## Problem The deletion logic had become difficult to understand and maintain. ## Summary of changes - Added an RFC detailing proposed improvements to all deletion-related APIs. --------- Co-authored-by: Aleksandr Sarantsev <aleksandr.sarantsev@databricks.com>
12 KiB
Node deletion API improvement
Created on 2025-07-07 Implemented on TBD
Summary
This RFC describes improvements to the storage controller API for gracefully deleting pageserver nodes.
Motivation
The basic node deletion API introduced in #8226 has several limitations:
- Deleted nodes can re-add themselves if they restart (e.g., a flaky node that keeps restarting and we cannot reach via SSH to stop the pageserver). This issue has been resolved by tombstone mechanism in #12036
- Process of node deletion is not graceful, i.e. it just imitates a node failure
In this context, "graceful" node deletion means that users do not experience any disruption or negative effects, provided the system remains in a healthy state (i.e., the remaining pageservers can handle the workload and all requirements are met). To achieve this, the system must perform live migration of all tenant shards from the node being deleted while the node is still running and continue processing all incoming requests. The node is removed only after all tenant shards have been safely migrated.
Although live migrations can be achieved with the drain functionality, it leads to incorrect shard placement, such as not matching availability zones. This results in unnecessary work to optimize the placement that was just recently performed.
If we delete a node before its tenant shards are fully moved, the new node won't have all the needed data (e.g. heatmaps) ready. This means user requests to the new node will be much slower at first. If there are many tenant shards, this slowdown affects a huge amount of users.

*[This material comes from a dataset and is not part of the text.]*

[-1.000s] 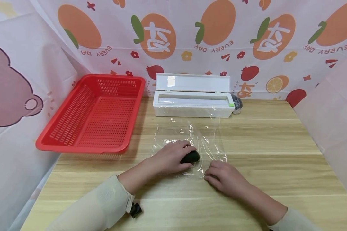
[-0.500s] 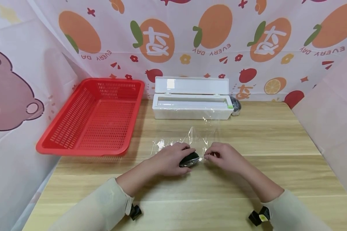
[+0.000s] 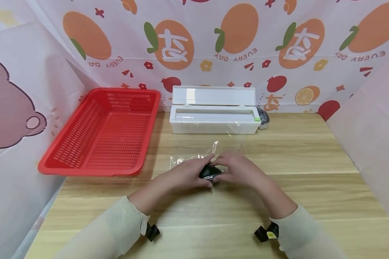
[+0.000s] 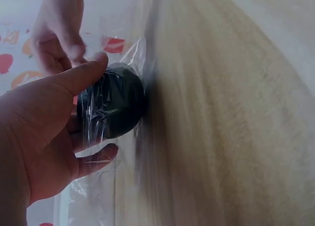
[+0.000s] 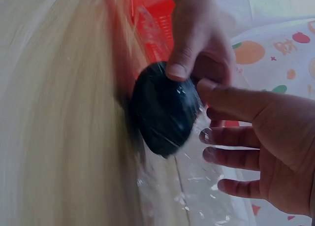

Graceful node deletion is more complicated and can introduce new issues. It takes longer because live migration of each tenant shard can last several minutes. Using non-blocking accessors may also cause deletion to wait if other processes are holding inner state lock. It also gets trickier because we need to handle other requests, like drain and fill, at the same time.
Impacted components (e.g. pageserver, safekeeper, console, etc)
- storage controller
- pageserver (indirectly)
Proposed implementation
Tombstones
To resolve the problem of deleted nodes re-adding themselves, a tombstone mechanism was introduced
as part of the node stored information. Each node has a separate NodeLifecycle field with two
possible states: Active and Deleted. When node deletion completes, the database row is not
deleted but instead has its NodeLifecycle column switched to Deleted. Nodes with Deleted
lifecycle are treated as if the row is absent for most handlers, with several exceptions: reattach
and register functionality must be aware of tombstones. Additionally, new debug handlers are
available for listing and deleting tombstones via the /debug/v1/tombstone path.
Gracefulness
The problem of making node deletion graceful is complex and involves several challenges:
- Cancellable: The operation must be cancellable to allow administrators to abort the process if needed, e.g. if run by mistake.
- Non-blocking: We don't want to block deployment operations like draining/filling on the node deletion process. We need clear policies for handling concurrent operations: what happens when a drain/fill request arrives while deletion is in progress, and what happens when a delete request arrives while drain/fill is in progress.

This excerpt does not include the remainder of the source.